ACTION ITEM
The lines below, from the one holding "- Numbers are" through the one holding "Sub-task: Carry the", are to be restated word for word, with all images left out.

THE INPUT
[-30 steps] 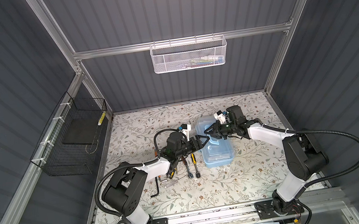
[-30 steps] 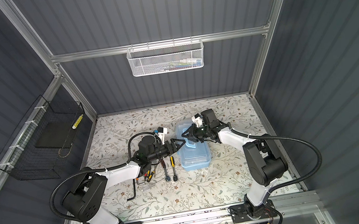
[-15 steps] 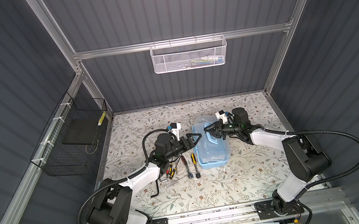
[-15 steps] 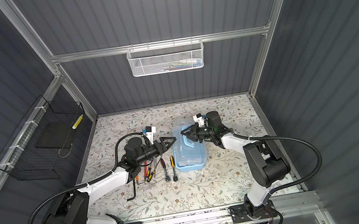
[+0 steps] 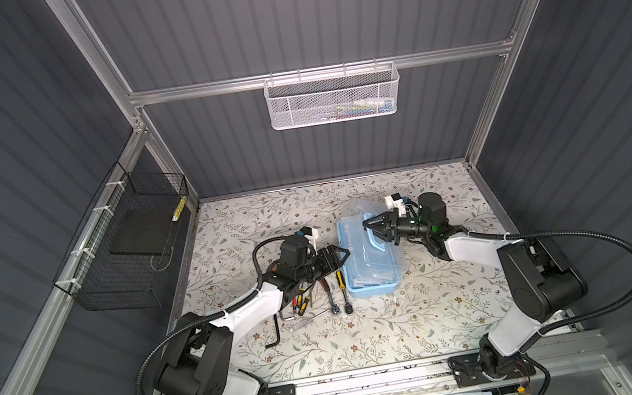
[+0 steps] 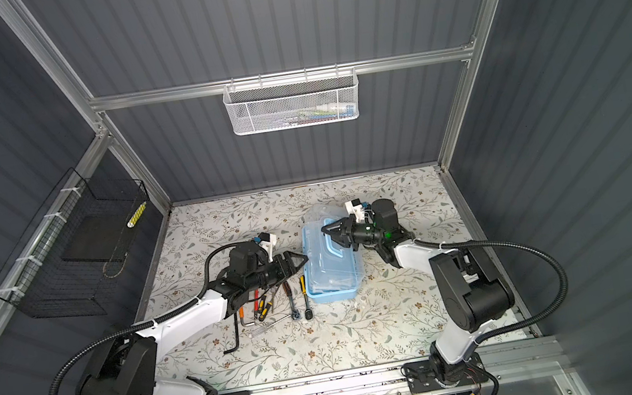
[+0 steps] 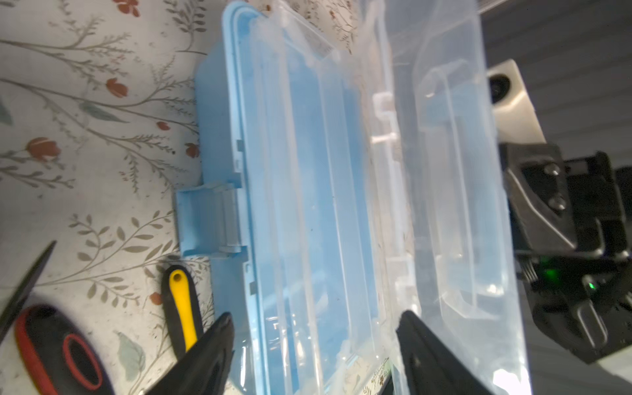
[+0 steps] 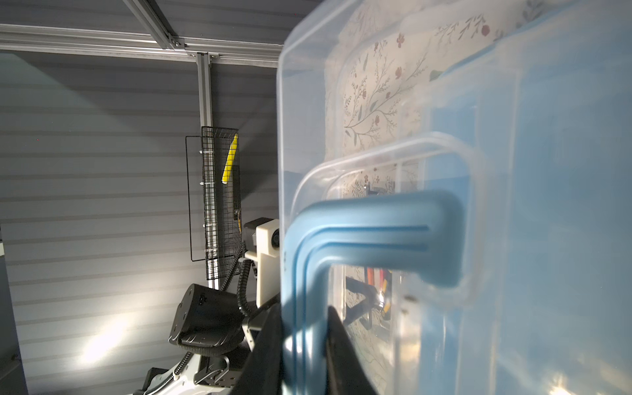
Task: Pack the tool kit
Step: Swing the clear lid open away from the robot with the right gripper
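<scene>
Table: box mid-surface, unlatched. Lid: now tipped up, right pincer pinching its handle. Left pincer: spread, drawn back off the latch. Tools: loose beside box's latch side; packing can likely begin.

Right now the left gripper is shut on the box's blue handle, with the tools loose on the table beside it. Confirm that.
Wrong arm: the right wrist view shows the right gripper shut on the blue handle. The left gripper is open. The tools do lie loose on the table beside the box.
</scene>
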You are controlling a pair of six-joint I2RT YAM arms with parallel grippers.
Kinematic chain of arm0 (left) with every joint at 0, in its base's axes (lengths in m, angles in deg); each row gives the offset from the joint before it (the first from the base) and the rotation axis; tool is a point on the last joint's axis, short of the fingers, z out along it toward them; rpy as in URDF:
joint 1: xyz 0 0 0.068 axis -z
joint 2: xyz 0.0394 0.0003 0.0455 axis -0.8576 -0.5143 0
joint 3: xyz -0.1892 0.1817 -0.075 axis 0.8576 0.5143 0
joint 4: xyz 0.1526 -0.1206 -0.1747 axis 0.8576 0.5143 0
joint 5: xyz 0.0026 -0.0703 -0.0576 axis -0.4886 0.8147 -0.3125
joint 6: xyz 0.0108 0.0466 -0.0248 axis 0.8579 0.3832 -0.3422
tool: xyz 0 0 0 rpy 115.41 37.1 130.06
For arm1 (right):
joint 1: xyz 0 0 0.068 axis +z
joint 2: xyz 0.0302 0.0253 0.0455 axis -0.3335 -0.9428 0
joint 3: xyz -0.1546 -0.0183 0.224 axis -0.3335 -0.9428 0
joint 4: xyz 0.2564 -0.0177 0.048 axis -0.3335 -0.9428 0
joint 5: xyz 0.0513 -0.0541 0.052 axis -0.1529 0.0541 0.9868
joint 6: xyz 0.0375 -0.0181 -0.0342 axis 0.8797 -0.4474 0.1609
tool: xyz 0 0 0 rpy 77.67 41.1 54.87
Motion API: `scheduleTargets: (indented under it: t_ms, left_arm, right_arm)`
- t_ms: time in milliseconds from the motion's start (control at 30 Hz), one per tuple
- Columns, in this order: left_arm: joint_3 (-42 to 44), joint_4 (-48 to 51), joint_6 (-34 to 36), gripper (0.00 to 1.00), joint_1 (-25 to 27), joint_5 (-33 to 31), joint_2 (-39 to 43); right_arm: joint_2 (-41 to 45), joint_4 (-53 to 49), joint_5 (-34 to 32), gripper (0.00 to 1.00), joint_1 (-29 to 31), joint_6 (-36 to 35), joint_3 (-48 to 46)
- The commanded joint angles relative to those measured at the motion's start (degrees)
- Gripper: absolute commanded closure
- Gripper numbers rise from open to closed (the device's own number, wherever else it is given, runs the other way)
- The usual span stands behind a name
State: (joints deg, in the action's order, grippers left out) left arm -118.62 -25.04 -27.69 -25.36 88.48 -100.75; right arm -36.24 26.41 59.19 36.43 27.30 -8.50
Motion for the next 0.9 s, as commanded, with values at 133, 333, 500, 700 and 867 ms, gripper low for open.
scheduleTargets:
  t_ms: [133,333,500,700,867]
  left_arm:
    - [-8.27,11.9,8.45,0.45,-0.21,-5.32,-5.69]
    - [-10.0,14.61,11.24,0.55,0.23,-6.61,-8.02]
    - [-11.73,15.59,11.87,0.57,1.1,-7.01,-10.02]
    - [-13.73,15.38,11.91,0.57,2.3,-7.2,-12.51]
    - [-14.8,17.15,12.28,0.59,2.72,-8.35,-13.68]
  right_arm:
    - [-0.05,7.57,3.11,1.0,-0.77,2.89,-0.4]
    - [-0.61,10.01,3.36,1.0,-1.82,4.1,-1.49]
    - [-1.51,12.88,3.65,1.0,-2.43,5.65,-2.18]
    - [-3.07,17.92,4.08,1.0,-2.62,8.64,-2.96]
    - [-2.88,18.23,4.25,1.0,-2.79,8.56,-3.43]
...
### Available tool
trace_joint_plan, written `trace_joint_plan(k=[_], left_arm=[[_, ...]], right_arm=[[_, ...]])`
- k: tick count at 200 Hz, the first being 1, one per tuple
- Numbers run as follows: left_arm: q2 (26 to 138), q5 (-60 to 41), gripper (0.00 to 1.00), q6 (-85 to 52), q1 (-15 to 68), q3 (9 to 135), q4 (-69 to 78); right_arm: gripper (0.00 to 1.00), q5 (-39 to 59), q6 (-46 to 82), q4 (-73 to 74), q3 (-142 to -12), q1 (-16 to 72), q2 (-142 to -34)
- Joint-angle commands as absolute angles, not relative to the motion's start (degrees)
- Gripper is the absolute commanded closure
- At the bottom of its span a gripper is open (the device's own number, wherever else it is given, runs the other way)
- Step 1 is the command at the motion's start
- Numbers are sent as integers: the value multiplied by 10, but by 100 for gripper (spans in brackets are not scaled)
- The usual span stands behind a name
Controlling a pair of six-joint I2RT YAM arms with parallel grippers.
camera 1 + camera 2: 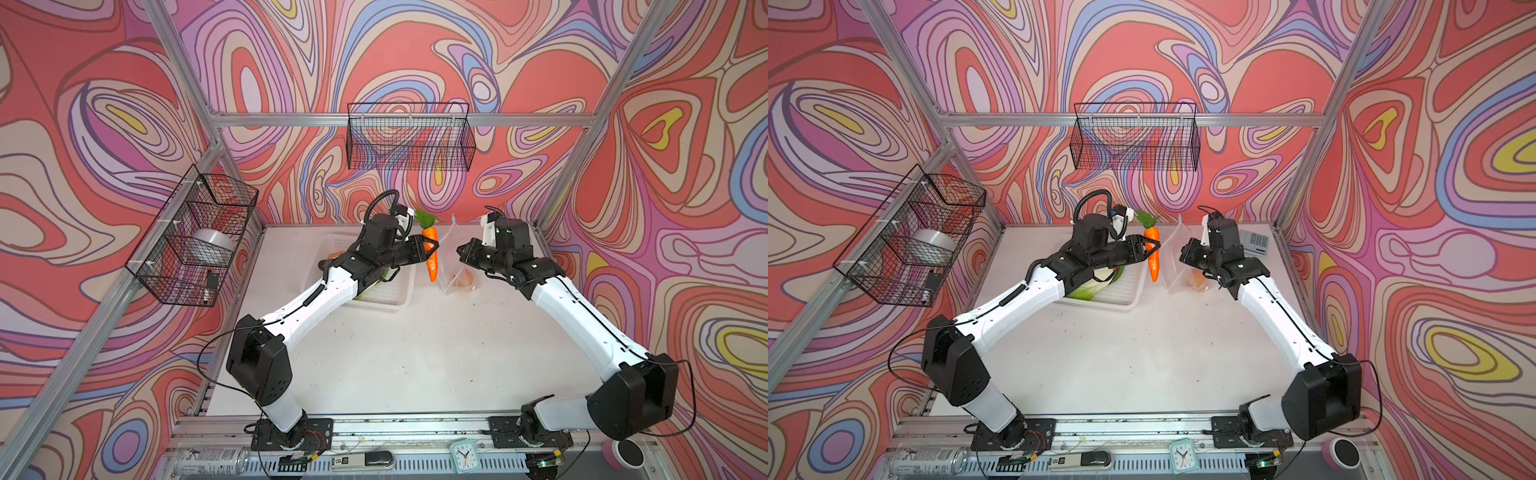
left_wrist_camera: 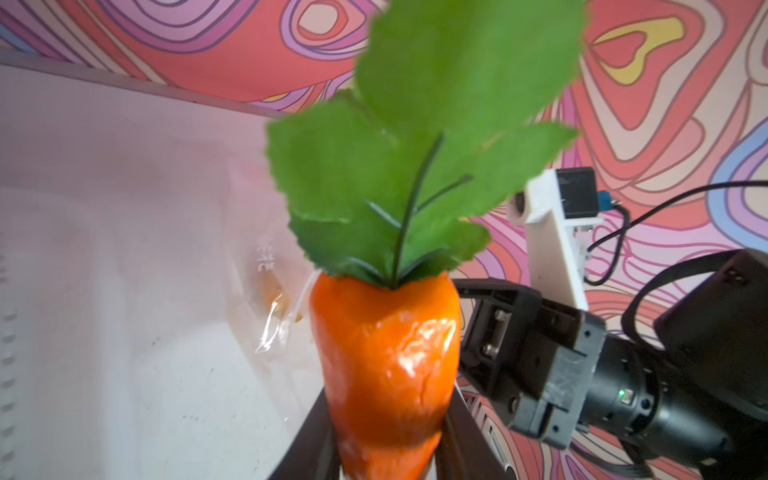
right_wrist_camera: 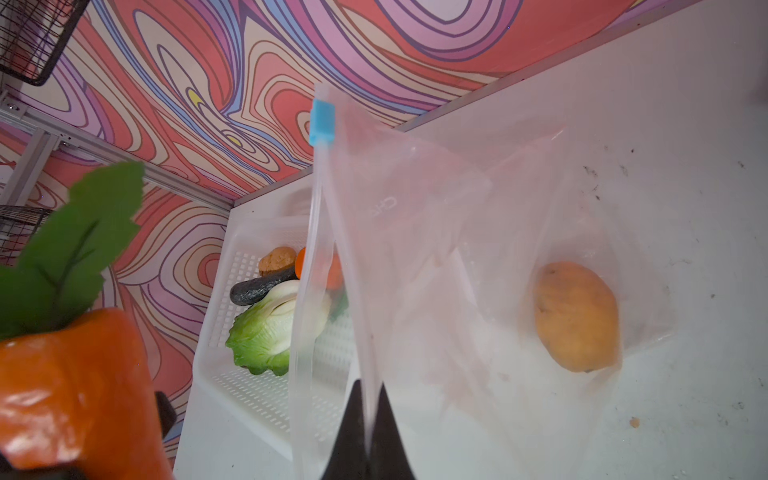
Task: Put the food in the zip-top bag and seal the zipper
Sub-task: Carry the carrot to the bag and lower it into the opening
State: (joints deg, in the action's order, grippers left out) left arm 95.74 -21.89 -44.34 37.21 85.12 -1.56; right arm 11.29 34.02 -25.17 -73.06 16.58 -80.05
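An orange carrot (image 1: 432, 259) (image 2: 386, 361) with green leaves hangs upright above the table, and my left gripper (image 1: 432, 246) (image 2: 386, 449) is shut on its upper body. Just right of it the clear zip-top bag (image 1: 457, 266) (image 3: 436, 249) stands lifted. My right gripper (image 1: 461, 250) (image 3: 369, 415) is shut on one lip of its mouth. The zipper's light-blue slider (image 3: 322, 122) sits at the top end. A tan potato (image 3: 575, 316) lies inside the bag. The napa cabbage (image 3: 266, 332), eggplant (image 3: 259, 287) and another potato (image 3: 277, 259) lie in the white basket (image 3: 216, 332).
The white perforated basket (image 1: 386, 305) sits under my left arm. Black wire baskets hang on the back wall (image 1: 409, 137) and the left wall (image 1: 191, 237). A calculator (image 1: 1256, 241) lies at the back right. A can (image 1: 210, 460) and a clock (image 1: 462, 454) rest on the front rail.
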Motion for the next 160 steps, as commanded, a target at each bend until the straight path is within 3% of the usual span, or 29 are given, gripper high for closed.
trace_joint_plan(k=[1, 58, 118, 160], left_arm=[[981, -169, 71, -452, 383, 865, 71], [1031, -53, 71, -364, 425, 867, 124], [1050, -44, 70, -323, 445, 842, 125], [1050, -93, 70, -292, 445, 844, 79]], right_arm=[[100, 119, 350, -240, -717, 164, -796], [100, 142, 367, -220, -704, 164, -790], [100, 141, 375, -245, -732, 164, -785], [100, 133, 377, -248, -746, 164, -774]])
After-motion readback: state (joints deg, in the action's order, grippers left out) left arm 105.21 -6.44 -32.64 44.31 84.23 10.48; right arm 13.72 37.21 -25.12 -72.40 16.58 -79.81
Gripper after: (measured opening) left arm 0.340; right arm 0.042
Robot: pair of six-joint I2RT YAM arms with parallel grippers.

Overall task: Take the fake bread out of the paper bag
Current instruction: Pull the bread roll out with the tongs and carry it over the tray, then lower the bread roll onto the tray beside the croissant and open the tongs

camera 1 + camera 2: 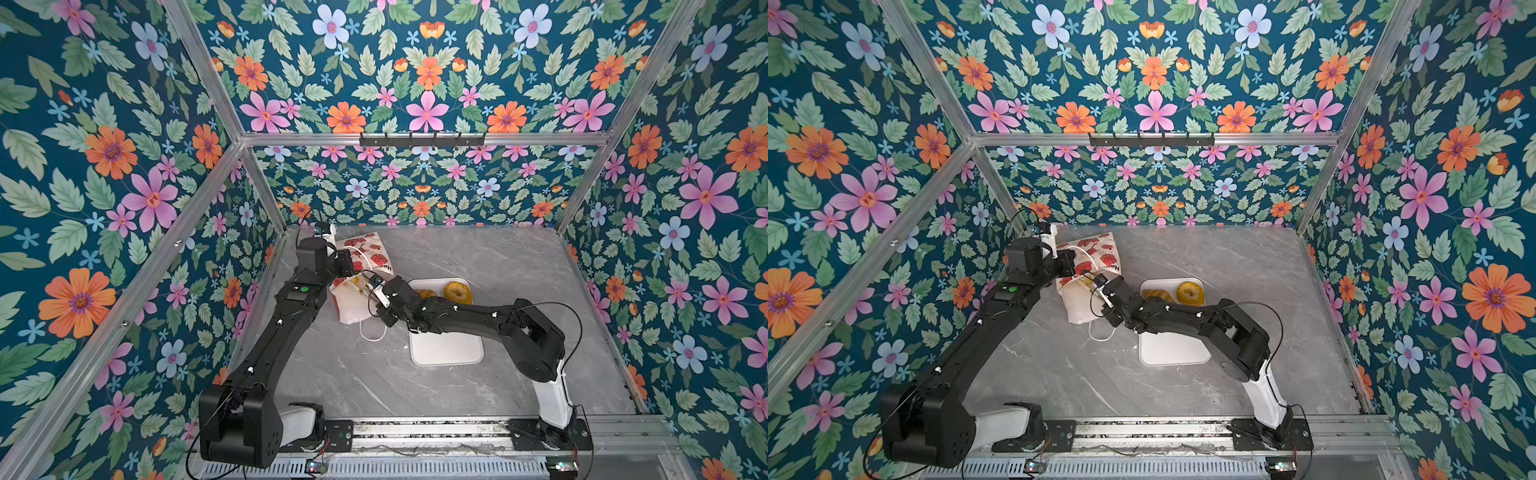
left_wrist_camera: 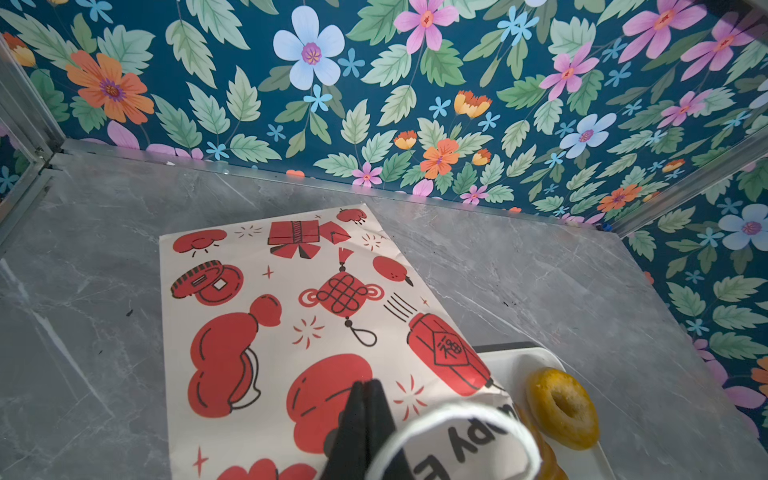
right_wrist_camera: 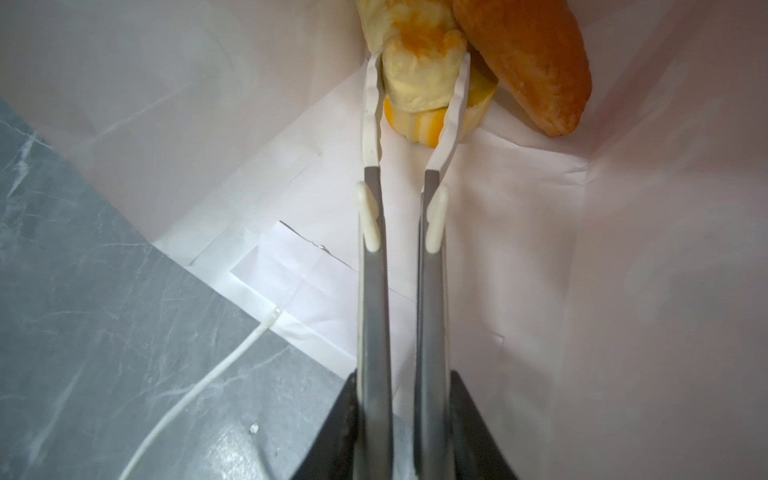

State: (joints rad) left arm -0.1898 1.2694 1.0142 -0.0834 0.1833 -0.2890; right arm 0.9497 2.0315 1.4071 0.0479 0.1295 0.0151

REPLY
- Numbers are sent as integers: the value multiplied by 10, but by 100 for gripper (spans in brackets are not scaled)
- The usual span stands behind a name
Controlling a pair of six-joint I2RT YAM arms with parallel grippers.
camera 1 + camera 2: 
left_wrist_camera: 
right_wrist_camera: 
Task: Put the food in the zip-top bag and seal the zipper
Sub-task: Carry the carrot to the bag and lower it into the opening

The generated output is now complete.